### MATERIAL PROVIDED
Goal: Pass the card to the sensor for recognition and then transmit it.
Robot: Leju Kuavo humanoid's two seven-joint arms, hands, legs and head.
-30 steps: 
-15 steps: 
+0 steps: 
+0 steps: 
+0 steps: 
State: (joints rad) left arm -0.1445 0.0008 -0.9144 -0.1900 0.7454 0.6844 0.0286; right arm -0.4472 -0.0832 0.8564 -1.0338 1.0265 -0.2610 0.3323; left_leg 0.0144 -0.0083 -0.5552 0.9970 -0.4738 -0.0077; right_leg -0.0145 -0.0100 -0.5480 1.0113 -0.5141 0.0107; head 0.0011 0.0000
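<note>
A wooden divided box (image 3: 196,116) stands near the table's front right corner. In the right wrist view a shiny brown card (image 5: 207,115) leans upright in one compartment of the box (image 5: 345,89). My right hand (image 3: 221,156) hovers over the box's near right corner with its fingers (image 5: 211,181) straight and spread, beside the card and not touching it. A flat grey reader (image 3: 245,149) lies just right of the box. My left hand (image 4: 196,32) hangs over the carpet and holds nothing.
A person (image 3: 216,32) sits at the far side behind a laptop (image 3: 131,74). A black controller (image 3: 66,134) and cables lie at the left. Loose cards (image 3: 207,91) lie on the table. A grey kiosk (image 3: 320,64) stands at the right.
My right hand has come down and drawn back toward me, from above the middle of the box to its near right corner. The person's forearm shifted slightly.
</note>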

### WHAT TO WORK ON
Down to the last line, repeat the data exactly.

### RESPONSE
Goal: Pass the card to the sensor for recognition and then transmit it.
Robot: Leju Kuavo humanoid's two seven-joint arms, hands, legs and head.
-30 steps: 
-15 steps: 
+0 steps: 
+0 steps: 
+0 steps: 
State: (joints rad) left arm -0.1445 0.0008 -0.9144 -0.1900 0.7454 0.6844 0.0286; right arm -0.4472 -0.0832 0.8564 -1.0338 1.0265 -0.2610 0.3323; left_leg 0.0144 -0.0083 -0.5552 0.9970 -0.4738 -0.0077; right_leg -0.0145 -0.0100 -0.5480 1.0113 -0.5141 0.0107; head 0.0011 0.0000
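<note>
A wooden divided box (image 3: 196,116) stands near the table's front right corner. In the right wrist view a shiny brown card (image 5: 207,115) leans upright in one compartment of the box (image 5: 345,89). My right hand (image 3: 221,156) hovers over the box's near right corner with its fingers (image 5: 211,181) straight and spread, beside the card and not touching it. A flat grey reader (image 3: 245,149) lies just right of the box. My left hand (image 4: 196,32) hangs over the carpet and holds nothing.
A person (image 3: 216,32) sits at the far side behind a laptop (image 3: 131,74). A black controller (image 3: 66,134) and cables lie at the left. Loose cards (image 3: 207,91) lie on the table. A grey kiosk (image 3: 320,64) stands at the right.
My right hand has come down and drawn back toward me, from above the middle of the box to its near right corner. The person's forearm shifted slightly.
</note>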

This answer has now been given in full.